- Born: April 30, 1992 (age 34) Van Zandt County, Texas, U.S.
- Origin: Fort Worth, Texas
- Genres: country, country rock, Western swing, singer-songwriter, folk, honky-tonk
- Occupations: Singer-songwriter, guitarist
- Instrument: Guitar
- Years active: 2019–present

= Vincent Neil Emerson =

American singer-songwriter

Vincent Neil Emerson is an American country singer-songwriter and guitar player from Texas. He has released four albums: 2019's Fried Chicken and Evil Women, 2021's Vincent Neil Emerson, 2023's The Golden Crystal Kingdom, and 2026’s Blue Stars. The Golden Crystal Kingdom was produced by Shooter Jennings and released on La Honda Records/RCA Records, while Vincent Neil Emerson was produced by Rodney Crowell.

== Personal life ==
Emerson was born and grew up in Van Zandt County, Texas, where he was raised by his mother after his father's suicide and also lived next to other members of his extended family. On his mother's side he is also part of the Choctaw-Apache Tribe of Ebarb, whose history, and in particular the displacement of tribal members to build the Toledo Bend Reservoir, he described in his song "The Ballad of the Choctaw-Apache" on his album Vincent Neil Emerson. He has described himself as "indigenous." He told Rolling Stone that he dealt with mental health issues, including depression, when he was a teenager. He later moved to Fort Worth, Texas, where he spent time busking, sometimes while being homeless, but he also lived for a time in San Antonio.

== Music ==
Emerson, before releasing his debut album, served as an opening act for Turnpike Troubadours and American Aquarium. In 2019, Charley Crockett also covered his song "7 come 11", featured on Emerson's album Fried Chicken and Evil Women.
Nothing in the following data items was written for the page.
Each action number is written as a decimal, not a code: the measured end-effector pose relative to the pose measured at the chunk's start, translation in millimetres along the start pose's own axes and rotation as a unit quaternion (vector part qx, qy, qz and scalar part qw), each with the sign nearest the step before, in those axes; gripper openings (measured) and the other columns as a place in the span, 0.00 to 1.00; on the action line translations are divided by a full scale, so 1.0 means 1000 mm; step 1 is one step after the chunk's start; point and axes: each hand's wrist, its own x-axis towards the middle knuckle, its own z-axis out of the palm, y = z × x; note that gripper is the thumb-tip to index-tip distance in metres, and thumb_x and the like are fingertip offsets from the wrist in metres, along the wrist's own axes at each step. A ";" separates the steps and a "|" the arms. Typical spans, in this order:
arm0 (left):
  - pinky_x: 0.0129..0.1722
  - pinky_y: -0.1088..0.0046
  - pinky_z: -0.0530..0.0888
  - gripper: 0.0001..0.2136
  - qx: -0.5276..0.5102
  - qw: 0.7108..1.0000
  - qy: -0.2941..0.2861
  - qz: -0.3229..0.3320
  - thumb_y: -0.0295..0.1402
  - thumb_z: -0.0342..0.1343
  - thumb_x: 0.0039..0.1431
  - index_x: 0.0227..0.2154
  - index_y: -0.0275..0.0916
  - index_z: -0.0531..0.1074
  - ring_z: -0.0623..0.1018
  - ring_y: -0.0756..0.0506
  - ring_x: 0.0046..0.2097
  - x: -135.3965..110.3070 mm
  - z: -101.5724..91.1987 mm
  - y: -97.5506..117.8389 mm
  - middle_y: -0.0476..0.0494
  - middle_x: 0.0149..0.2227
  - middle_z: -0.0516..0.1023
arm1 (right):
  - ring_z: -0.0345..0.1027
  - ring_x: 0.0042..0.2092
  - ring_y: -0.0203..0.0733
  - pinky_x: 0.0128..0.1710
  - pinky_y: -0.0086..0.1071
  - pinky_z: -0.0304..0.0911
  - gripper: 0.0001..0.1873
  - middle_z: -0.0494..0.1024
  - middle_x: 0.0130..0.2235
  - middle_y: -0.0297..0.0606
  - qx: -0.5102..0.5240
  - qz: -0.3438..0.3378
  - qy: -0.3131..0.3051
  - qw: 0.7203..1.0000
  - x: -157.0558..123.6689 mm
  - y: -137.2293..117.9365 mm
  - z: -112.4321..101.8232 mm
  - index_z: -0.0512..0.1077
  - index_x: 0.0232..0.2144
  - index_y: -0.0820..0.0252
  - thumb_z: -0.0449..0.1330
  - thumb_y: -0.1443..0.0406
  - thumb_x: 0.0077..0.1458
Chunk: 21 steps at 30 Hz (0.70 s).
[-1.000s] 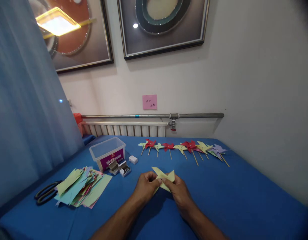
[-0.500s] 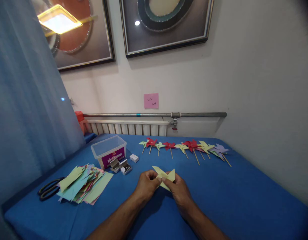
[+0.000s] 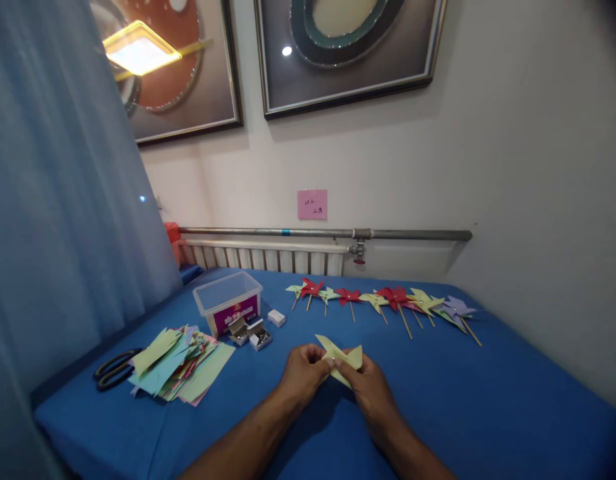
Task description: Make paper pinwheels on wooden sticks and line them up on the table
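The fingers (image 3: 321,368) of the left hand (image 3: 300,377) and right hand (image 3: 375,391) pinch a yellow pinwheel (image 3: 355,358) close to the pin (image 3: 333,361) in its middle, over the near desk (image 3: 488,400). To the left, two open boxes (image 3: 261,339) and a white box (image 3: 277,318) sit just beside a clear tub (image 3: 235,313). Farther left, scissors (image 3: 113,369) show only handles at the edge of a paper pile (image 3: 164,367). From far middle to far right lies a row of pinwheels (image 3: 395,297).
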 end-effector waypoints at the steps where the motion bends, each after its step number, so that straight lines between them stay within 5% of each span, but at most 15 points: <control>1: 0.24 0.75 0.56 0.16 0.001 1.000 -0.002 0.000 0.44 0.67 0.40 0.23 0.37 0.70 0.61 0.54 0.22 0.000 0.000 0.000 0.54 0.18 0.67 | 0.69 0.29 0.44 0.31 0.34 0.64 0.22 0.78 0.27 0.33 -0.002 0.001 -0.002 1.000 -0.001 -0.002 0.000 0.75 0.33 0.57 0.71 0.51 0.38; 21: 0.25 0.76 0.60 0.09 -0.007 0.999 0.016 -0.048 0.32 0.66 0.44 0.23 0.37 0.69 0.64 0.54 0.22 -0.005 0.002 0.015 0.55 0.19 0.69 | 0.75 0.31 0.47 0.32 0.35 0.68 0.27 0.82 0.29 0.36 0.009 0.024 -0.021 0.999 -0.001 -0.005 -0.003 0.77 0.37 0.59 0.74 0.51 0.36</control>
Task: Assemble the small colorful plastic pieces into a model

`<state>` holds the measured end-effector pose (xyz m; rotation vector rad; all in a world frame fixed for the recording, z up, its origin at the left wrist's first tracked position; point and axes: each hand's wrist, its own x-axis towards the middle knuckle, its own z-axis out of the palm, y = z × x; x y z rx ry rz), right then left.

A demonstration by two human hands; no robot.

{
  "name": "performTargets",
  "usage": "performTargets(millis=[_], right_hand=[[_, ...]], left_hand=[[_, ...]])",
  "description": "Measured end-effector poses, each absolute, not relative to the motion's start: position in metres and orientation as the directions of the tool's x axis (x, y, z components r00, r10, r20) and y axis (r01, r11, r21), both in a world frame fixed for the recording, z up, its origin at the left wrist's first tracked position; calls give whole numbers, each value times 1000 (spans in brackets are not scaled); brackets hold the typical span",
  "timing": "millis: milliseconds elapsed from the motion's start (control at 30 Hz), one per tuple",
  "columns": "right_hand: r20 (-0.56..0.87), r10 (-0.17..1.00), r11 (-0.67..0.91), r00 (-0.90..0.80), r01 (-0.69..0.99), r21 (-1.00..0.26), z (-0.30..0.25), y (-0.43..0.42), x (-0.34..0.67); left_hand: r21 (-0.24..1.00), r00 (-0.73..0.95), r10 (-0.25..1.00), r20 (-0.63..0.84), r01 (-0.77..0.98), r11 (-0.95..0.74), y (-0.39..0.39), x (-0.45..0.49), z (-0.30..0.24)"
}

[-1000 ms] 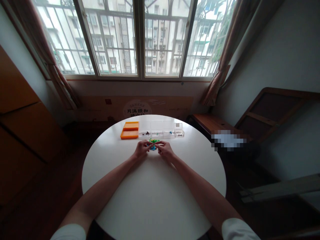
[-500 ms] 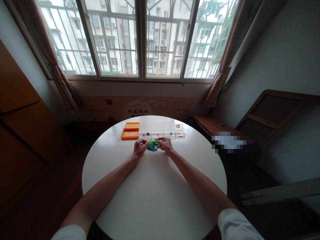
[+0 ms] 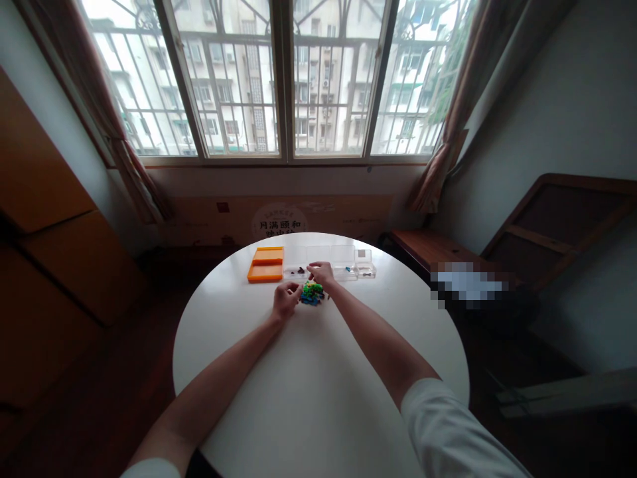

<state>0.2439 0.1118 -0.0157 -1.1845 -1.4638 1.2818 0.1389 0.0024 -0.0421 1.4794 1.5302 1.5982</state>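
A small heap of green, blue, yellow and dark plastic pieces (image 3: 312, 294) lies on the white round table (image 3: 288, 398). My left hand (image 3: 286, 299) rests at the heap's left edge, its fingers curled together by the pieces; anything in its fingertips is too small to make out. My right hand (image 3: 322, 273) is above and beyond the heap, at the front of the clear lidded boxes (image 3: 343, 255). Its thumb and fingers are pinched, and what they hold, if anything, is hidden. Dark pieces (image 3: 300, 270) sit in a clear box left of it.
An orange open case (image 3: 265, 265) stands left of the clear boxes. A blue piece (image 3: 348, 269) lies in a box further right. Behind the table are a printed panel (image 3: 323, 212) and a barred window; a wooden bench (image 3: 423, 245) stands on the right.
My right hand has moved from the heap's right side forward to the clear boxes. My left hand stays beside the heap. The whole view has shifted slightly.
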Motion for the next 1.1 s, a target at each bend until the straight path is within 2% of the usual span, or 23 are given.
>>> performTargets(millis=[267, 367, 433, 533, 733, 933, 1100], right_hand=[[-3, 984, 1, -179, 22, -1000, -12, 84, 299], [161, 980, 182, -117, 195, -964, -22, 70, 319], [335, 934, 357, -122, 367, -859, -30, 62, 326], [423, 888, 451, -183, 527, -720, -39, 53, 327], [464, 823, 566, -329, 558, -607, -41, 42, 328], [429, 830, 556, -355, 573, -602, -39, 40, 330], [399, 841, 538, -365, 643, -545, -34, 37, 334]], left_hand=[[909, -307, 888, 342, 349, -229, 4, 142, -41], [907, -309, 888, 341, 357, -224, 3, 142, -40], [906, -306, 887, 345, 355, -230, 3, 140, -40], [903, -299, 884, 358, 353, -246, 3, 138, -42], [898, -281, 889, 362, 360, -252, 3, 136, -43], [889, -279, 885, 374, 379, -257, 4, 136, -44], [884, -269, 886, 378, 388, -260, 4, 136, -45]])
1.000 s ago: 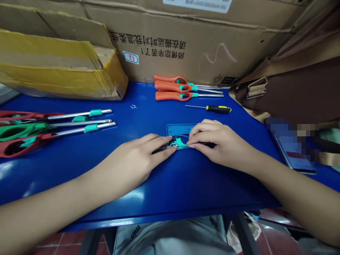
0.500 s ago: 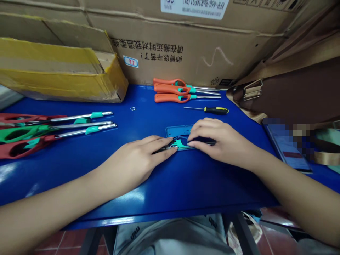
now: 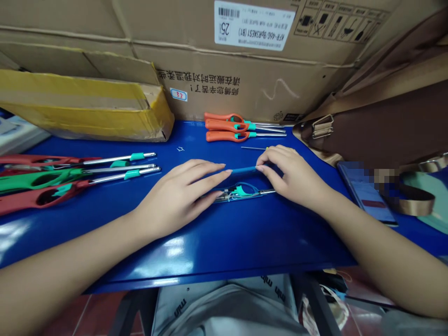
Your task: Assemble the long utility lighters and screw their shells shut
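On the blue table [image 3: 224, 242], my two hands hold a blue plastic shell half [image 3: 243, 170] on its edge between their fingertips. My left hand [image 3: 178, 196] touches the shell's left end with its upper fingertips, while its lower fingers rest on the opened lighter [image 3: 241, 191] lying below. That lighter shows a teal trigger, thin wires and a metal rod pointing right. My right hand [image 3: 294, 175] pinches the shell's right end with thumb and fingers.
Three orange long lighters [image 3: 227, 126] lie at the back, with a thin screwdriver shaft [image 3: 252, 148] showing behind my right hand. Red and green lighters [image 3: 70, 175] lie left. A yellow-taped box [image 3: 84, 105], a large carton [image 3: 245, 56], a brown bag [image 3: 385, 116] and a phone [image 3: 364, 193] surround the table.
The blue shell half, flat on the table behind the lighter before, is now lifted on edge between both hands. Both hands moved slightly away from me; the camera tilted up.
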The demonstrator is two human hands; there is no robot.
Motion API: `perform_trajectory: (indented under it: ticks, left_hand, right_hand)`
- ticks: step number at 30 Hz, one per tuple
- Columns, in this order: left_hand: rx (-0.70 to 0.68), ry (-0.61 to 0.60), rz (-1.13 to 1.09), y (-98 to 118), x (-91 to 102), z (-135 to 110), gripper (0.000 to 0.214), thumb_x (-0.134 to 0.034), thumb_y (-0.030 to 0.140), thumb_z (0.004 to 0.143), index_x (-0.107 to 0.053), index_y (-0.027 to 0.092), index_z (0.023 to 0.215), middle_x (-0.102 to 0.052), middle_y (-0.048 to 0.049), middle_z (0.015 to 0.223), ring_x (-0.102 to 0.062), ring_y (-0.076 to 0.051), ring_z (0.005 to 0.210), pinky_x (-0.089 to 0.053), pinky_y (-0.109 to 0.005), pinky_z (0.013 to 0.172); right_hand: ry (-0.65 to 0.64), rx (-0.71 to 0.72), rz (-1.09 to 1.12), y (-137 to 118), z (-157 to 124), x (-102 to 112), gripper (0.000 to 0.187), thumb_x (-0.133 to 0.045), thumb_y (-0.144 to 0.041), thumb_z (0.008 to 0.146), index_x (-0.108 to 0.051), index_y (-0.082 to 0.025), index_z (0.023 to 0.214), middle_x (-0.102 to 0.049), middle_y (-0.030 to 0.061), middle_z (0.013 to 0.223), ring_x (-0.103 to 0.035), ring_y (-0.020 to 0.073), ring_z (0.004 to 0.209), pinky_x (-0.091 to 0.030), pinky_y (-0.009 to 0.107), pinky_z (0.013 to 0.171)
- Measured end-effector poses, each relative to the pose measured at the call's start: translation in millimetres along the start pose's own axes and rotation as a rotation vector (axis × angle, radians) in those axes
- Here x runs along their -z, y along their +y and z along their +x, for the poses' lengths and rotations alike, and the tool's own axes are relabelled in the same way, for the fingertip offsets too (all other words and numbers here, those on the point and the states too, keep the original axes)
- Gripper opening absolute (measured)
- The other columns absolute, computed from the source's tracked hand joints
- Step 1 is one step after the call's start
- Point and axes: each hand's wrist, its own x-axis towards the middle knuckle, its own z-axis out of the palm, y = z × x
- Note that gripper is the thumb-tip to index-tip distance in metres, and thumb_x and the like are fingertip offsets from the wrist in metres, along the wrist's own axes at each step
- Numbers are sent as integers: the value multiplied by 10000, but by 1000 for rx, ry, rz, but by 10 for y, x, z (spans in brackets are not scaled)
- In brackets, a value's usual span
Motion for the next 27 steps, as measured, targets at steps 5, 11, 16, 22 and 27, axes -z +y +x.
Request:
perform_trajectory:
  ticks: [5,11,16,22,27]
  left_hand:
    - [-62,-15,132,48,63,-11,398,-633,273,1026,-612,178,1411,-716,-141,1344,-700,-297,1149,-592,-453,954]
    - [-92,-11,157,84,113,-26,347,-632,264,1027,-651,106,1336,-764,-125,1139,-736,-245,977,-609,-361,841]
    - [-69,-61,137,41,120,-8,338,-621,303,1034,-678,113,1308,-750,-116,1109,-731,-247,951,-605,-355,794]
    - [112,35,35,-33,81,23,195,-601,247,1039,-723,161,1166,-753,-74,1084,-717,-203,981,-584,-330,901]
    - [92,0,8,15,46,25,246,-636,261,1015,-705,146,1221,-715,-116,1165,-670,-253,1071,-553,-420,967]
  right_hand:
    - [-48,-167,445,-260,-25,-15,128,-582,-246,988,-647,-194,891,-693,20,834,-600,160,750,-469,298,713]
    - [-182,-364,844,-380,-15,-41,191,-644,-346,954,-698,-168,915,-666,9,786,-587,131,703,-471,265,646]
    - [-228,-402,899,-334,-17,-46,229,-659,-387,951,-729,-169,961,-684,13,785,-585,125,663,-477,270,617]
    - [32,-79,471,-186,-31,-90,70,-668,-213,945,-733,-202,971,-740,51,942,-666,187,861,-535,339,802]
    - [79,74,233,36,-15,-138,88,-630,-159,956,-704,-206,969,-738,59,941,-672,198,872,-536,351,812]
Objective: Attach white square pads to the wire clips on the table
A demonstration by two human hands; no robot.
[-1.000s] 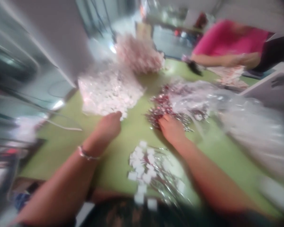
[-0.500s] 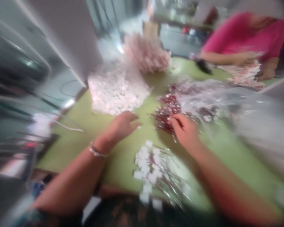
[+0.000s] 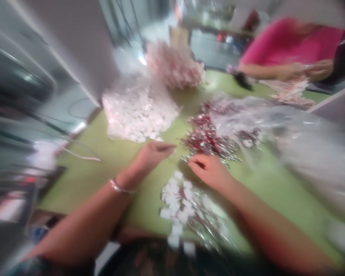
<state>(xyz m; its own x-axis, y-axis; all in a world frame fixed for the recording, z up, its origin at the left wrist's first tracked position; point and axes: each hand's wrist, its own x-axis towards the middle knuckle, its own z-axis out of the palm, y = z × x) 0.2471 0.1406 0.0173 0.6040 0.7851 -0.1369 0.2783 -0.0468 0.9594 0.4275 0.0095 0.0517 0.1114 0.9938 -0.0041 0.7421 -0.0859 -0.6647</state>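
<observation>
My left hand (image 3: 156, 153), with a bracelet at the wrist, pinches a small white piece (image 3: 174, 151) at its fingertips; blur hides its exact shape. Facing it, my right hand (image 3: 211, 168) is closed in a pinch on a thin silver-tipped stick (image 3: 185, 158), mostly hidden by the fingers. Just beyond lies a loose pile of red and silver sticks (image 3: 204, 134). Nearer to me, sticks with white block-like ends (image 3: 172, 195) lie together, their silver stems pointing to the lower right. A clear bag of small white pieces (image 3: 138, 119) spills open beyond my left hand.
Clear plastic sheeting (image 3: 313, 142) covers the right side of the green table (image 3: 86, 176). A heap of pale pink pieces (image 3: 175, 67) stands at the back. Across the table, a person in a pink top (image 3: 290, 46) handles pale strips (image 3: 293, 90). A grey panel rises at the left.
My right hand has drawn back from the red and silver pile toward my left hand, bringing a stick. The fingers of my left hand have come together. The other person's hands have moved closer together.
</observation>
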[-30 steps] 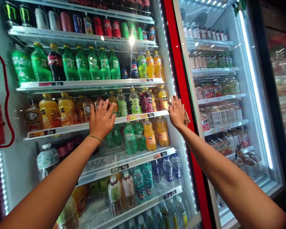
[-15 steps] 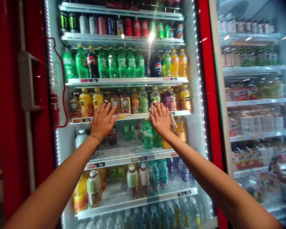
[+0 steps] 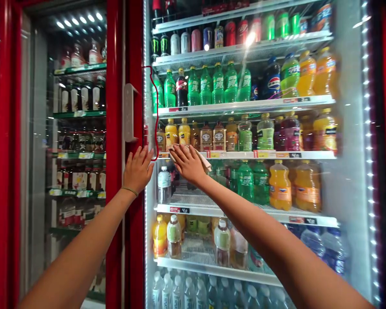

Emerson would also later cover Crockett's song "Time of the Cottonwood Trees" on his album The Golden Crystal Kingdom.

The TV show Reservation Dogs, which is focused on the lives of Native American teenagers, featured multiple songs by Emerson. This relationship began with a cover of the Leon Russell song "Manhattan Island Serenade", but it also included his song "25 and Wastin' Time." Emerson also made a music video for his song "Little Wolf's Invincible Yellow Medicine Paint" that was filmed in Wyoming and featured the bareback horse rider, Sharmaine Weed. He has also had a song appear in the soundtrack for the TV show, Yellowstone.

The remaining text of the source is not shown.